International spot crude oil prices have recently fallen sharply, and the spot premium has narrowed rapidly. From being more than $30 per barrel higher than Brent crude in early April, the price was nearly par with Brent crude in May, and even slightly discounted. This is not due to an easing of the global crude oil supply shortage, but rather to multiple short-term buffering factors, including refineries delaying high-price purchases, strategic reserve releases, a sharp decline in imports by major Asian countries, and a surge in US exports.

Industry insiders warn that the current low prices are only a temporary window of opportunity. Market buffer inventories continue to be depleted, the opening of the Strait of Hormuz remains uncertain, and with refineries approaching their peak summer operating rates, spot oil prices are likely to experience another sharp rebound soon.

The sharp decline in spot oil prices does not indicate a substantial improvement in the supply situation.

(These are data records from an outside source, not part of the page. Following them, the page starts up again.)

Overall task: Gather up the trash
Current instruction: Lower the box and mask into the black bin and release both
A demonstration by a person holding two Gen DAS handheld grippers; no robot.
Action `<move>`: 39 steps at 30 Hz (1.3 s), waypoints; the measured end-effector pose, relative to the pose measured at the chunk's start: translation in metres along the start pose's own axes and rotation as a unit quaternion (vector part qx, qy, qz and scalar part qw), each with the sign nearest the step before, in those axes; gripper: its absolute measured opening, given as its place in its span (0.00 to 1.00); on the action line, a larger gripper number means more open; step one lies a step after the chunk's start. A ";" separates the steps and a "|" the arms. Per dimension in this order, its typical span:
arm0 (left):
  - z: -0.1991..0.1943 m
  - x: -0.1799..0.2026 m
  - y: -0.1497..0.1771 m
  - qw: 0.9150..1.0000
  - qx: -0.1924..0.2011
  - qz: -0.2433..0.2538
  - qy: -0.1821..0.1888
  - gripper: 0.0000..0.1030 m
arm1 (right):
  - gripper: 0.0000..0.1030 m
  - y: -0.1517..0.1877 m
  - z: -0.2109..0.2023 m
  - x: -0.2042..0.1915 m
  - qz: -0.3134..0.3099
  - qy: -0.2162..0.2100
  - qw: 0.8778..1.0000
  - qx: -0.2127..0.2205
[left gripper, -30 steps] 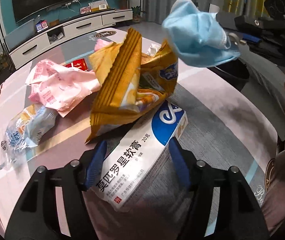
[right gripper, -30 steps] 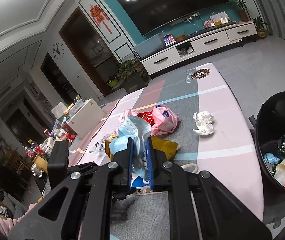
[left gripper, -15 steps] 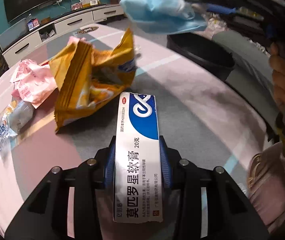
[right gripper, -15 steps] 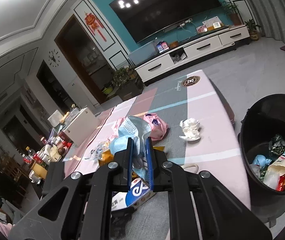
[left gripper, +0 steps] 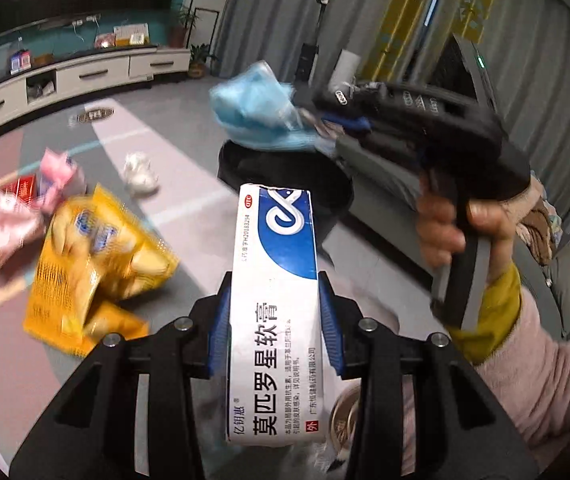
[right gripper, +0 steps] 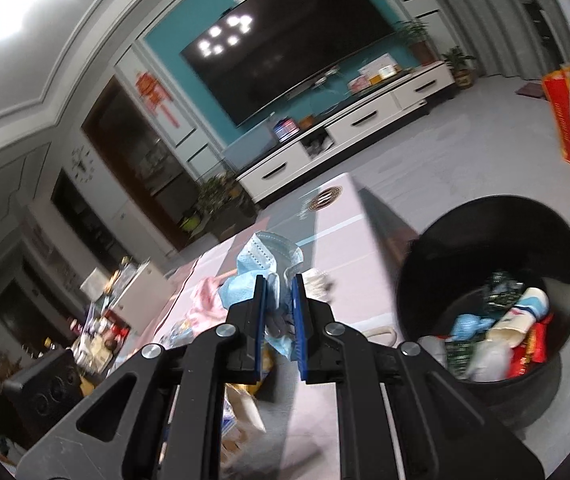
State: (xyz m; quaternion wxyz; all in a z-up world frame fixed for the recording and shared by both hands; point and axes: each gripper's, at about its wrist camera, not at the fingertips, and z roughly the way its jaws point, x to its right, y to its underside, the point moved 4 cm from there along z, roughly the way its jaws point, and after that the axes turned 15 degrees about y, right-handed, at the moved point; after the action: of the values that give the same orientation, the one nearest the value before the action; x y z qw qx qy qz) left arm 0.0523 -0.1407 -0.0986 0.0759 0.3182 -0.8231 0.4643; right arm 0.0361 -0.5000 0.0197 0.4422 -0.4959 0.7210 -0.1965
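Mid-cleanup: the left gripper [left gripper: 275, 320] has its jaws clamped on a white-and-blue ointment box [left gripper: 275, 300], while the right gripper [right gripper: 279, 316], jaws pinched tight, carries a blue face mask [right gripper: 263, 264] toward the part-filled black bin [right gripper: 493, 300] beside the desk [left gripper: 189, 184]. A yellow snack bag [left gripper: 97, 256], pink wrappers [left gripper: 1, 216] and a tissue wad [left gripper: 139, 174] remain near the desk's far edge.

Two wrist fisheyes, close over table [left gripper: 189, 184] – both face bin [right gripper: 497, 216] (shared: blue mask [left gripper: 257, 108]).
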 end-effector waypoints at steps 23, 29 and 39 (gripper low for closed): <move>0.161 -0.032 -0.125 0.996 -0.001 -0.061 -0.060 0.65 | 0.30 -0.006 0.013 0.131 0.109 0.226 0.968 -0.024; 0.153 -0.030 -0.125 0.997 0.008 -0.055 -0.061 0.73 | 0.50 -0.007 0.011 0.143 0.147 0.221 0.964 -0.019; 0.095 -0.016 -0.088 0.997 0.025 -0.039 -0.061 0.78 | 0.54 -0.002 0.020 0.116 0.143 0.182 0.972 -0.042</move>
State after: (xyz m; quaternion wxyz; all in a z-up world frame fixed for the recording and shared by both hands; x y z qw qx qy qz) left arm 0.1329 -0.2427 -0.0948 0.0357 0.3798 -0.8012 0.4610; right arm 0.0403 -0.6008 -0.0410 0.3059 -0.3616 0.8605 -0.1877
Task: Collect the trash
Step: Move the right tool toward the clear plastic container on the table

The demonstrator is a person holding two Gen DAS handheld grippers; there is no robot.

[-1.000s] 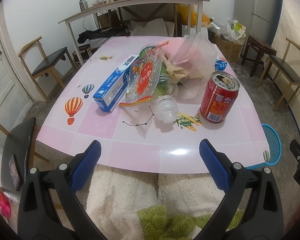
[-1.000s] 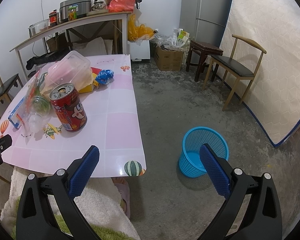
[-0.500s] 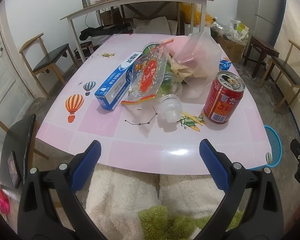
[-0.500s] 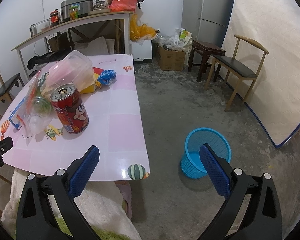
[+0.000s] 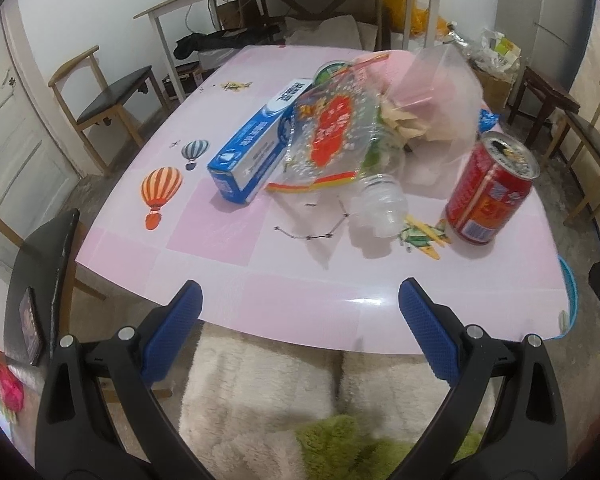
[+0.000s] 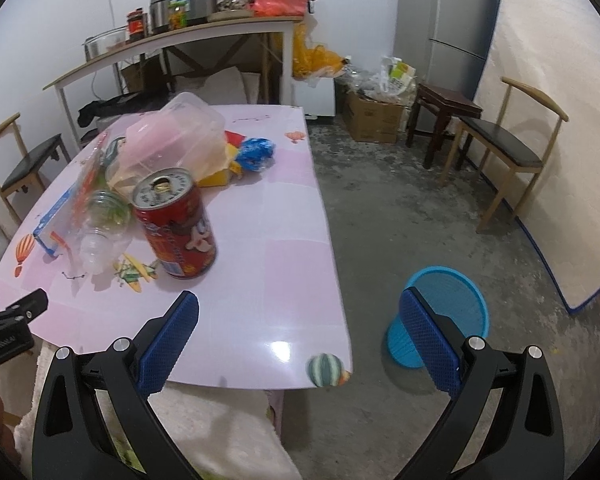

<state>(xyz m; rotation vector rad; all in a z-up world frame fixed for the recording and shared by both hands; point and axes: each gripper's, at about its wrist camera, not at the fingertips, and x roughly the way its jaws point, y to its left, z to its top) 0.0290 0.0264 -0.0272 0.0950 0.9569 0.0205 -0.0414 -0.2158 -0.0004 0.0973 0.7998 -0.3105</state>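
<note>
Trash sits piled ahead of both our wide-open, empty jaws: the red drink can (image 6: 176,226) stands upright just beyond the right gripper (image 6: 299,336)'s left finger, touching nothing, with the clear plastic bottle (image 5: 376,200) and crinkly printed wrapper (image 5: 328,140) lying ahead of the left gripper (image 5: 300,330). We judge the tall, smooth metal can could tip or roll off the glossy pink table (image 5: 228,264) if a finger clips its rim. The blue mesh basket (image 6: 444,312) waits on the floor behind our right finger.
</note>
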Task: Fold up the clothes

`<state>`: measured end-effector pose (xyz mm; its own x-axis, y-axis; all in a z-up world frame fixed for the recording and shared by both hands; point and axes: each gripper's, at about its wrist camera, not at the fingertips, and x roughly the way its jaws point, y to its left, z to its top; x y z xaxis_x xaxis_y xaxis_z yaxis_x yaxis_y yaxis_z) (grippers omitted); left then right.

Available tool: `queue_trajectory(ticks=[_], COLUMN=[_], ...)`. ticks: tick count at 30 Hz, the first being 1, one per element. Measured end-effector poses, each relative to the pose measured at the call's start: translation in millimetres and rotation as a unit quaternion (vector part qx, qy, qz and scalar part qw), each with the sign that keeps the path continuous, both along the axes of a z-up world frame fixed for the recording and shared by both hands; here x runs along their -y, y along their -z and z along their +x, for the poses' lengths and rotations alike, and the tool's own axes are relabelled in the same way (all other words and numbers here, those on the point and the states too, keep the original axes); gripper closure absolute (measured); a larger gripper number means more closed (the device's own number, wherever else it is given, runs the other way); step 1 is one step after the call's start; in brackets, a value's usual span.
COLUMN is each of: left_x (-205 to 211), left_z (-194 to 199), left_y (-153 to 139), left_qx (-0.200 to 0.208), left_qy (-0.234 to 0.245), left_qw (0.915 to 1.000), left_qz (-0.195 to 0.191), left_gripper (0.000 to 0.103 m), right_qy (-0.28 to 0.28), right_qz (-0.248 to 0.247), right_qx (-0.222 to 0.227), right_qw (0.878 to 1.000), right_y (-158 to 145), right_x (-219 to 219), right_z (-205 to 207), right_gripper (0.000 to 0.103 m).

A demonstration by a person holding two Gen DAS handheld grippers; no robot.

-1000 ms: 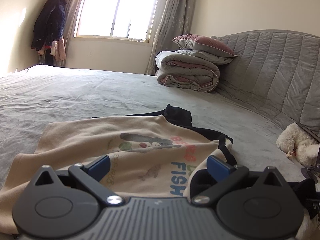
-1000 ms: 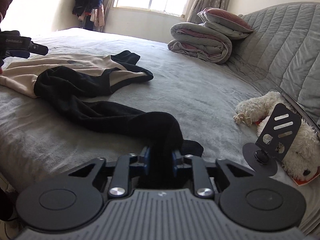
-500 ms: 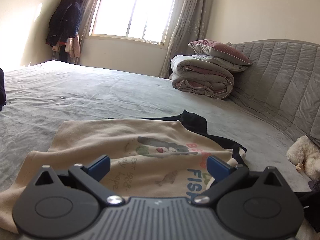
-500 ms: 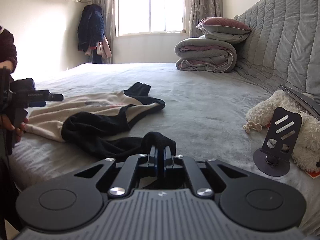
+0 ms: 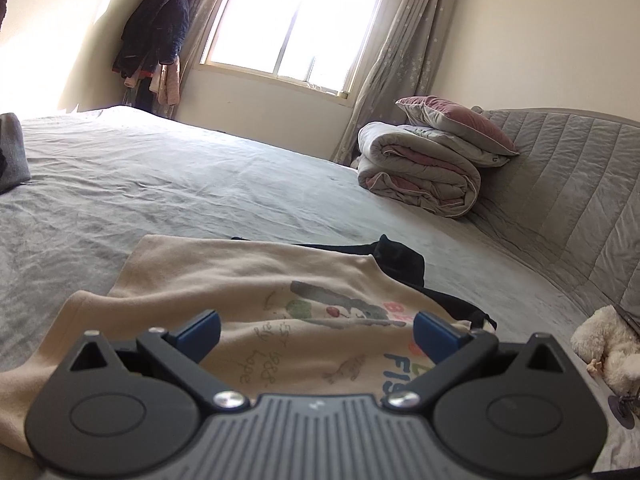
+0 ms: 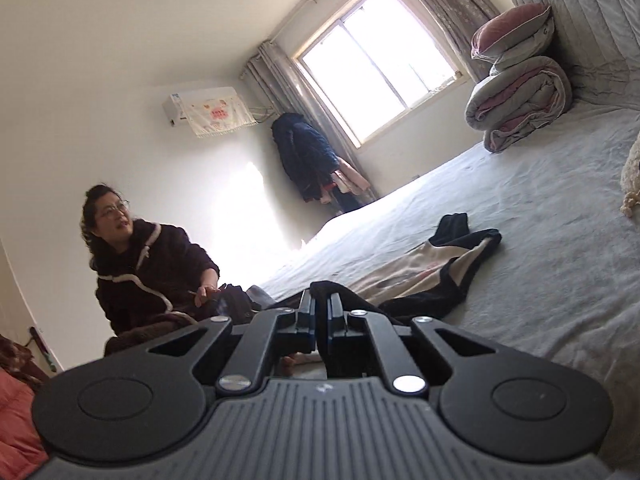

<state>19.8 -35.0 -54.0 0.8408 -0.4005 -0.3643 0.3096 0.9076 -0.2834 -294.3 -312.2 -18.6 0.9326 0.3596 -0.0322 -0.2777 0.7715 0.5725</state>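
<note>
The right gripper [image 6: 320,312] has risen and rolled, jaws still clamped on the black sleeve [image 6: 340,294]. The left gripper [image 5: 316,330] hangs open over the shirt [image 5: 248,280] on the bed [image 5: 160,184]; its print reads "FIS". Only the right view shows a seated person [image 6: 140,268].

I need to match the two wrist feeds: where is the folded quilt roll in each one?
Left wrist: the folded quilt roll lies right of centre, on the bed against the headboard.
Right wrist: the quilt roll sits upper right, tilted because the picture is rolled.
Shared landmark: the window, beside the roll in both.
</note>
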Motion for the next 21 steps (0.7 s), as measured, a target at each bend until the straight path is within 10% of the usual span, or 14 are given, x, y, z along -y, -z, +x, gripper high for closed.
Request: queue_trajectory(ticks=[10,17,21], left_x=[-3,1,6], left_z=[0,1,0], left_y=[0,1,3], left_qx=[-0.001,-0.008,-0.01], left_qy=[-0.002,0.005,0.017], left_qw=[1.0,0.9999,0.9995], left_qz=[-0.002,0.01,0.024], left_gripper=[0.0,0.0,0.0], right_qy=[-0.115,-0.238,-0.245], right_qz=[0.061,0.025,-0.003], right_qx=[0.097,0.028,-0.102], right_qw=[0.987,0.971,0.964], right_y=[-26,-21,-4], right_x=[-4,-40,-56], right_z=[-43,-12,22], right_gripper=[0.098,0.097,0.083])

The recent weakening of spot crude oil prices is primarily due to global refineries proactively adjusting their purchasing schedules. They are unwilling to accept cargoes priced close to $150 per barrel, generally betting on a potential easing of tensions between the US and Iran and the swift reopening of the Strait of Hormuz, thus deliberately delaying concentrated purchases. Simultaneously, the global market is employing multiple measures to offset supply shortages. Countries are continuously releasing commercial inventories and proactively reducing refinery operating rates, coupled with the International Energy Agency's coordinated release of a record 400 million barrels from global strategic reserves, effectively stabilizing spot prices in the short term.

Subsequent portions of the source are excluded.